**Exercise goal**
Give back all of the data exactly as it appears here.

**Recorded data**
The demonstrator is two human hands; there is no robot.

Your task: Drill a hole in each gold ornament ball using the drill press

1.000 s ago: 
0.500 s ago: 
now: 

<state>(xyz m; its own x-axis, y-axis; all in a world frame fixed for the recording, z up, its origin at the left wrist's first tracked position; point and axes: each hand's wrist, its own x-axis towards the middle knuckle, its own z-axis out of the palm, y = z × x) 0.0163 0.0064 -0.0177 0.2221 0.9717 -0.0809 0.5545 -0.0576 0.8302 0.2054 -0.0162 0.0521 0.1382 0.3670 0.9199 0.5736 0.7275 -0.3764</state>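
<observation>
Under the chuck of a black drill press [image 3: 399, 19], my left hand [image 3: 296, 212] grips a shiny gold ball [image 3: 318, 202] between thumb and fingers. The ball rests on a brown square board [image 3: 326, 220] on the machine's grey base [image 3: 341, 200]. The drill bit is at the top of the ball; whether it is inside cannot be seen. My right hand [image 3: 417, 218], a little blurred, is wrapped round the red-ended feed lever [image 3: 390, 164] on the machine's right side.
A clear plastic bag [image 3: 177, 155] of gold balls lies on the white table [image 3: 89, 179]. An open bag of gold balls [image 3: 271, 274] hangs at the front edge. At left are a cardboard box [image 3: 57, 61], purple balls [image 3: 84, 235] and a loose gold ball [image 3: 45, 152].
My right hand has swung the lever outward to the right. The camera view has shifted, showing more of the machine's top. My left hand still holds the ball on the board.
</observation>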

**Response to this exercise**
The demonstrator is two human hands; there is no robot.

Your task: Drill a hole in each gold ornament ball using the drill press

1.000 s ago: 
0.500 s ago: 
now: 

<state>(xyz m; its own x-axis, y-axis; all in a world frame fixed for the recording, z up, its origin at the left wrist's first tracked position; point and axes: each hand's wrist, its own x-axis towards the middle knuckle, its own z-axis out of the palm, y = z × x) 0.0163 0.0064 -0.0177 0.2221 0.9717 -0.0809 0.5545 -0.0576 0.8302 0.2054 -0.0162 0.0521 0.1382 0.3670 0.9199 0.5736 0.7275 -0.3764</state>
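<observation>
Under the chuck of a black drill press [image 3: 399, 19], my left hand [image 3: 296, 212] grips a shiny gold ball [image 3: 318, 202] between thumb and fingers. The ball rests on a brown square board [image 3: 326, 220] on the machine's grey base [image 3: 341, 200]. The drill bit is at the top of the ball; whether it is inside cannot be seen. My right hand [image 3: 417, 218], a little blurred, is wrapped round the red-ended feed lever [image 3: 390, 164] on the machine's right side.
A clear plastic bag [image 3: 177, 155] of gold balls lies on the white table [image 3: 89, 179]. An open bag of gold balls [image 3: 271, 274] hangs at the front edge. At left are a cardboard box [image 3: 57, 61], purple balls [image 3: 84, 235] and a loose gold ball [image 3: 45, 152].
My right hand has swung the lever outward to the right. The camera view has shifted, showing more of the machine's top. My left hand still holds the ball on the board.
</observation>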

Now the exercise is complete.